Saved data entries
────────
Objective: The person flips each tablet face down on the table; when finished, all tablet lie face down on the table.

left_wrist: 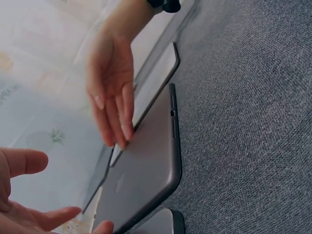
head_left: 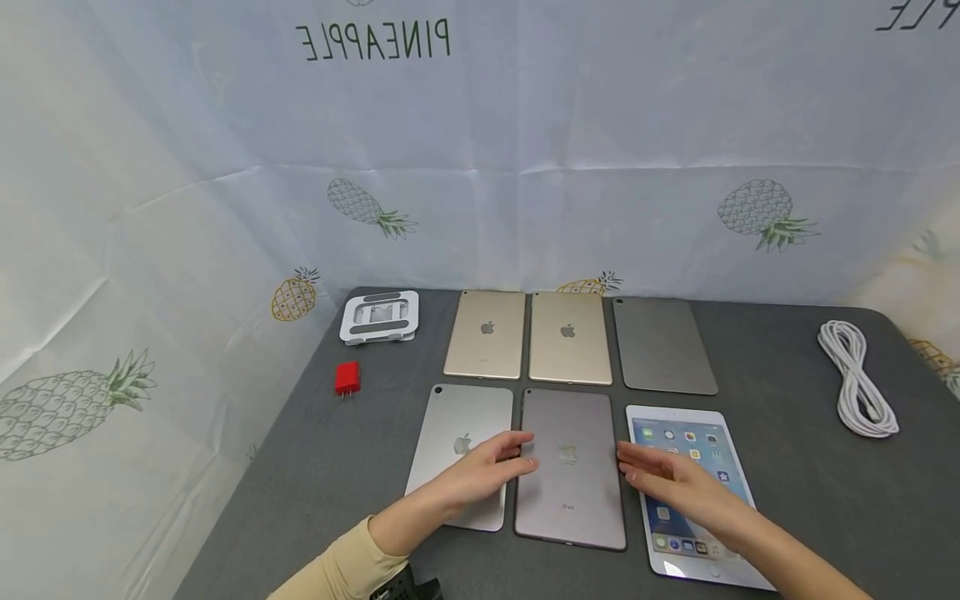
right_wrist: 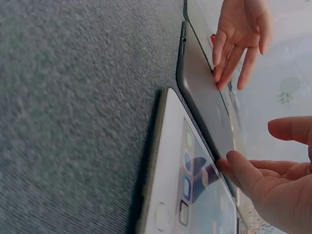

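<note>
A grey tablet (head_left: 570, 500) lies back up in the middle of the front row, with my hands on either side of it. My left hand (head_left: 491, 468) is at its left edge, fingers extended, above the silver tablet (head_left: 442, 417). At the right edge my right hand (head_left: 667, 477) reaches in with straight fingers, over a white tablet (head_left: 701, 417) whose lit screen shows app icons. In the right wrist view, the right fingertips are right at the seam between the grey and white tablets. Neither hand grips anything.
Behind lie two gold tablets (head_left: 486, 333) and a dark grey tablet (head_left: 663, 346), backs up. A white folding stand (head_left: 380, 317) and a red plug adapter (head_left: 347, 377) are at the left; a bundled white cable (head_left: 857, 379) lies right. A pineapple-print curtain (head_left: 525, 125) hangs behind the table.
</note>
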A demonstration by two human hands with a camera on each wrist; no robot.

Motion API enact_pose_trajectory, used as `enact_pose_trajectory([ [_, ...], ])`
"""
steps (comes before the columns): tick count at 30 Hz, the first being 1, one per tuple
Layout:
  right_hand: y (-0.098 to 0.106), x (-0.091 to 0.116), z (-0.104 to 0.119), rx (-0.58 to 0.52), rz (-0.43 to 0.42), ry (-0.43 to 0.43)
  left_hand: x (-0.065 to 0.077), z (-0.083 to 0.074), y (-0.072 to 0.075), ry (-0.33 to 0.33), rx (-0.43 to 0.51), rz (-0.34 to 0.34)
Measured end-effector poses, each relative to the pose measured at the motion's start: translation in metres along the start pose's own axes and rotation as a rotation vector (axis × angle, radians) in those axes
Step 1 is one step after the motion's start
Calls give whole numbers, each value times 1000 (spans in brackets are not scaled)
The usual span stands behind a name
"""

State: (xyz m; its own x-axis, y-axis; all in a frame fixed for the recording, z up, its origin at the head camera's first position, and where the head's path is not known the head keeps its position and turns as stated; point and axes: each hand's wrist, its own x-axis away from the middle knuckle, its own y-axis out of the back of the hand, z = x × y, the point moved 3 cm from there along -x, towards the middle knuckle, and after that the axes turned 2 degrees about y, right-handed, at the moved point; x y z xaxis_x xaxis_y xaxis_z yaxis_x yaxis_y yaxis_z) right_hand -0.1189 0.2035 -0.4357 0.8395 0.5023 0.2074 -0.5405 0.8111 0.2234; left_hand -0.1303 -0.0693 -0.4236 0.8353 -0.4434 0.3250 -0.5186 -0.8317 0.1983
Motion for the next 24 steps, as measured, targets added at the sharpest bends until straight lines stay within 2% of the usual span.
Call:
enact_pose_trajectory([
  [5,7,1,3,30,-53,2,-6,-6,-2,-59,80,-28],
  [10,18,3,8,17,-109,-28,-18,-17,-7,-82,198,-1],
  [14,31,6,11,5,-180,13,-32,-24,-13,-87,252,34],
  [20,58,16,9,31,-272,144,-51,-33,-32,-41,387,102],
  [24,74,26,0,55,-292,113,-58,-35,-49,29,460,145],
])
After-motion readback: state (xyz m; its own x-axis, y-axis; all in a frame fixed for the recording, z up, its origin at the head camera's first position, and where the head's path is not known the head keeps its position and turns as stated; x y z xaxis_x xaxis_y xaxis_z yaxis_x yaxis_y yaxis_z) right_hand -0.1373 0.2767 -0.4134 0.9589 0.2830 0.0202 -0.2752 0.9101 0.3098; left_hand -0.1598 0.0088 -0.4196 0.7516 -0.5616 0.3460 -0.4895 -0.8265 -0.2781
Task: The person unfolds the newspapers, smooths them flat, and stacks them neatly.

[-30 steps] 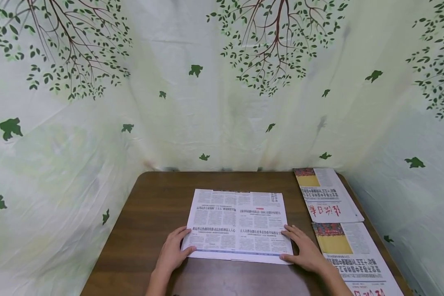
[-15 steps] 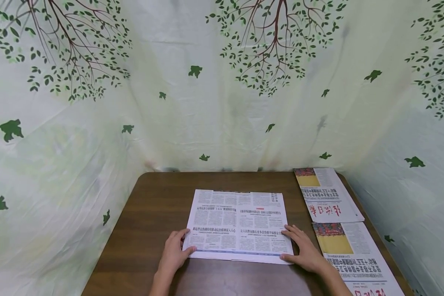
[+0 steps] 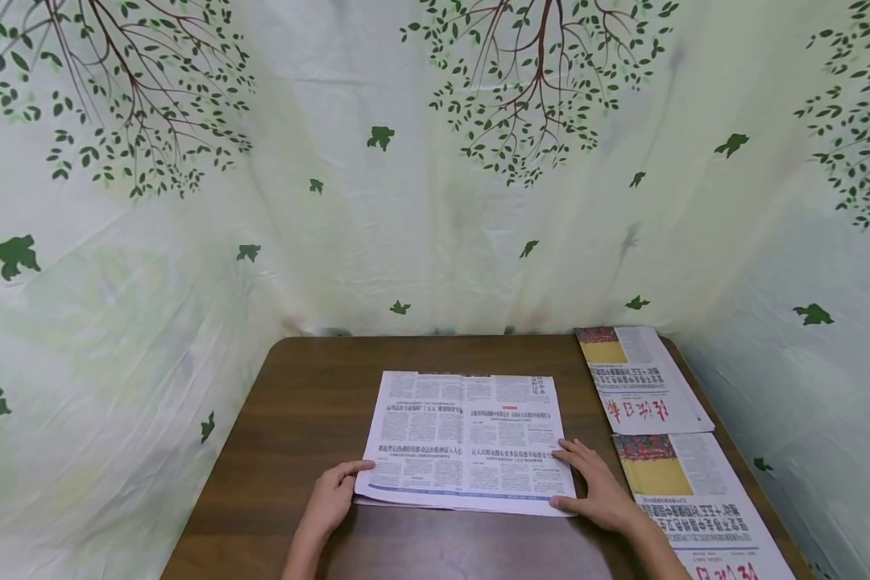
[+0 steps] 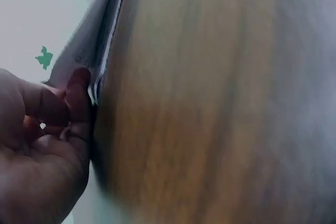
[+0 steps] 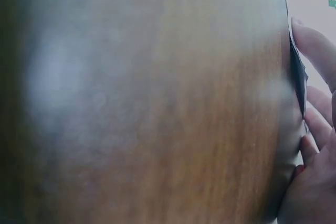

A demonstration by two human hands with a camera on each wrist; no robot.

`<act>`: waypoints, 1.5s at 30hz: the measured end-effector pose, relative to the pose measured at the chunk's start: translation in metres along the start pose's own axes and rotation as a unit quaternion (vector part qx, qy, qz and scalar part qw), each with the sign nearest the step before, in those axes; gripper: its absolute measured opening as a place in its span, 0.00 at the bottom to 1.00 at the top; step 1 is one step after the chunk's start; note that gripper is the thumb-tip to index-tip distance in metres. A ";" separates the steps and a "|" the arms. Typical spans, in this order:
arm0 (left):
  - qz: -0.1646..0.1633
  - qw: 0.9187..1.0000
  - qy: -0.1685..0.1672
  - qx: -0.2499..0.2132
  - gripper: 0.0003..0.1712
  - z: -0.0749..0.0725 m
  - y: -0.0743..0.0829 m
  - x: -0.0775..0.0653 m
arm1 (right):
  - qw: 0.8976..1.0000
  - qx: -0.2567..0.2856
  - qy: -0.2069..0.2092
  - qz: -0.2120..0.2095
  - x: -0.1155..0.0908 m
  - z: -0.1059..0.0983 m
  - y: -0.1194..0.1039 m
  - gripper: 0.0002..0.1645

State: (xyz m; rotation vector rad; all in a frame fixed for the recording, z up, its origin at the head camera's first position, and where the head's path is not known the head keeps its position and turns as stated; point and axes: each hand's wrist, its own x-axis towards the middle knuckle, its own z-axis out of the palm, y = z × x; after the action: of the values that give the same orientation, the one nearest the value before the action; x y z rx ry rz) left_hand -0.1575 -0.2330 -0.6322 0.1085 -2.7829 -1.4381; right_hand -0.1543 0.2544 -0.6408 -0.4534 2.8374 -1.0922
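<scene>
A folded newspaper [image 3: 464, 443] lies on the brown table in front of me, its printed page up and a blue line along its near edge. My left hand [image 3: 328, 499] pinches its near left corner, where the top layers bulge a little away from those underneath. In the left wrist view the left hand [image 4: 47, 145] has its fingers bent at the paper's edge. Along the right edge, my right hand [image 3: 600, 491] rests with the thumb at the near corner and the fingers extended, touching the paper. The right wrist view shows the right hand [image 5: 315, 124] beside that edge.
Two more folded newspapers, a far one [image 3: 641, 379] and a nearer one [image 3: 703, 507], lie along the right side of the table [image 3: 261, 483]. A pale curtain [image 3: 442, 242] printed with leaves and branches hangs behind and at both sides.
My left hand has shifted from resting along the left edge to pinching the near left corner, which has risen slightly. The right hand stays in place.
</scene>
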 end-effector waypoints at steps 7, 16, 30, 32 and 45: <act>-0.016 0.999 -0.005 -0.032 0.19 0.000 -0.002 -0.002 | 1.000 0.000 0.003 -0.007 0.000 0.001 0.003 0.50; 0.084 0.995 0.020 0.058 0.25 -0.002 0.003 0.004 | 1.000 0.009 0.002 0.001 0.002 0.004 0.006 0.51; 0.175 0.969 -0.011 0.173 0.17 -0.002 0.004 0.019 | 1.000 0.007 0.013 -0.002 0.001 0.003 0.003 0.50; 0.186 0.970 0.001 0.155 0.15 -0.003 0.002 0.019 | 1.000 0.011 0.012 -0.001 0.001 0.003 0.004 0.50; 0.136 0.983 0.023 0.123 0.13 -0.007 -0.005 0.020 | 0.999 -0.022 0.018 -0.032 0.001 0.003 0.004 0.36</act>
State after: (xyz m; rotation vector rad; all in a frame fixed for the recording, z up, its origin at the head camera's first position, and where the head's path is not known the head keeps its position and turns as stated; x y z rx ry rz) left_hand -0.1773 -0.2426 -0.6329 -0.2263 -2.7890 -1.0170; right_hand -0.1559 0.2545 -0.6454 -0.5357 2.9019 -1.0617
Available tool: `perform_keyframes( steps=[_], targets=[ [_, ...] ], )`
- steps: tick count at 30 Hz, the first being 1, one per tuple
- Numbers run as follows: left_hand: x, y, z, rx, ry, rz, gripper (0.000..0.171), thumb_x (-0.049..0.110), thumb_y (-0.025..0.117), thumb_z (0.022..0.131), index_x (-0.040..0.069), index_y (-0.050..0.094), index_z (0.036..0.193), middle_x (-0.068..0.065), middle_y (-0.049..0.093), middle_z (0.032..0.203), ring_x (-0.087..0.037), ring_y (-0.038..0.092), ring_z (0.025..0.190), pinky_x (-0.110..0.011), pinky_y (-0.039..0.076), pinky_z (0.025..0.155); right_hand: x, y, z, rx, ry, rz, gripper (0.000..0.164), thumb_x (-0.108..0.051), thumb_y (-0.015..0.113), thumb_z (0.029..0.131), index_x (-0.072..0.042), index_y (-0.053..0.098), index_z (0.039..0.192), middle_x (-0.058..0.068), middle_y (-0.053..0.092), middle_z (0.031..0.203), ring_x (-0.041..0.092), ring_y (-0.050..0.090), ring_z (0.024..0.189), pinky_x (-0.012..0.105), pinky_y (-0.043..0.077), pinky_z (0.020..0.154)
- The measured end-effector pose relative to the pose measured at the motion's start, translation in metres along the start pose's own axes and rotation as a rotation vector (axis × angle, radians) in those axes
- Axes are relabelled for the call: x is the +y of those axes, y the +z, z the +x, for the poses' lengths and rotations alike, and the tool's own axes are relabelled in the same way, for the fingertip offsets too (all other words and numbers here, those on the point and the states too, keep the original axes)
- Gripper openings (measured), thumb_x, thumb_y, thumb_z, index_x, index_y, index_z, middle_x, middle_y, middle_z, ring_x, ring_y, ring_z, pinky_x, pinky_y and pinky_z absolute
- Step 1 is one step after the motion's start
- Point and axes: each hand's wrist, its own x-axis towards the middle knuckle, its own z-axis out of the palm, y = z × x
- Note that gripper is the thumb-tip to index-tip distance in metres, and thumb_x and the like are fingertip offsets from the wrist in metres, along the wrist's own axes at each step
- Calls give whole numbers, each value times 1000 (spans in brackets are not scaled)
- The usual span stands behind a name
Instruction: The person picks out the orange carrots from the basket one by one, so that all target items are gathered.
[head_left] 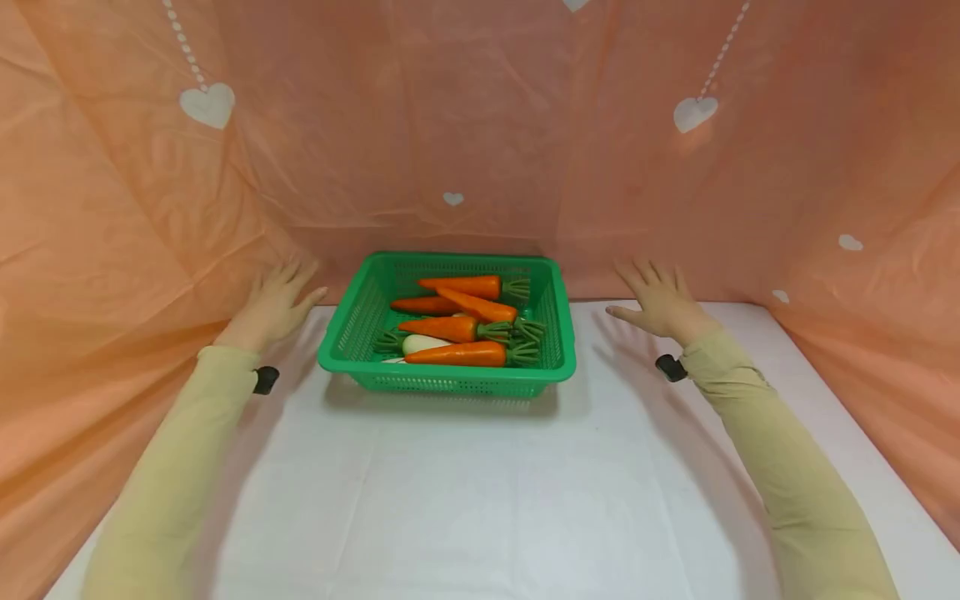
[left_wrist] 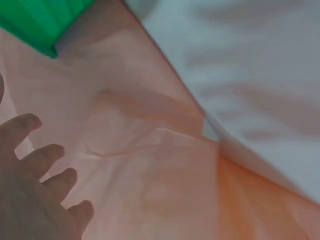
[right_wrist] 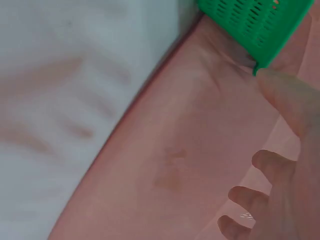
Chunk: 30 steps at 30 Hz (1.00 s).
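A green plastic basket (head_left: pixel 442 383) with perforated walls stands near the back of the white table. Several orange carrots (head_left: pixel 457 354) with green stem stubs lie in it, and a pale white vegetable (head_left: pixel 423 343) shows partly beneath them. To the basket's left, my left hand (head_left: pixel 273 310) is held with fingers spread, touching nothing that I can see. My right hand (head_left: pixel 660 304) is on the basket's other side, its fingers likewise spread and holding nothing. Both wrist views show a corner of the basket close to the hands, without clear contact.
A white cloth (head_left: pixel 480 500) covers the table. Behind it and along both sides hangs a peach-coloured curtain (head_left: pixel 495 150) with white heart shapes (head_left: pixel 207 105). Small black devices (head_left: pixel 266 380) sit at the wrists.
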Motion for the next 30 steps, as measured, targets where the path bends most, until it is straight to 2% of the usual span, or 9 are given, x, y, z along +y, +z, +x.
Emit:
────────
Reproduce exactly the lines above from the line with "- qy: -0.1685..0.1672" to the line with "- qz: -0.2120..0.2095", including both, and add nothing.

  - qy: -0.1685..0.1672
  - qx: -0.2499..0.2132
  - gripper: 0.0003..0.1712
  - z: -0.0749..0.0725 m
  - y: -0.0743..0.0829 m
  - x: -0.0775..0.0653 m
arm1 (right):
  - qw: 0.8976..1.0000
  - qx: -0.2567..0.2856
  - qy: -0.2069..0.2092
  - qz: -0.2120..0.2095

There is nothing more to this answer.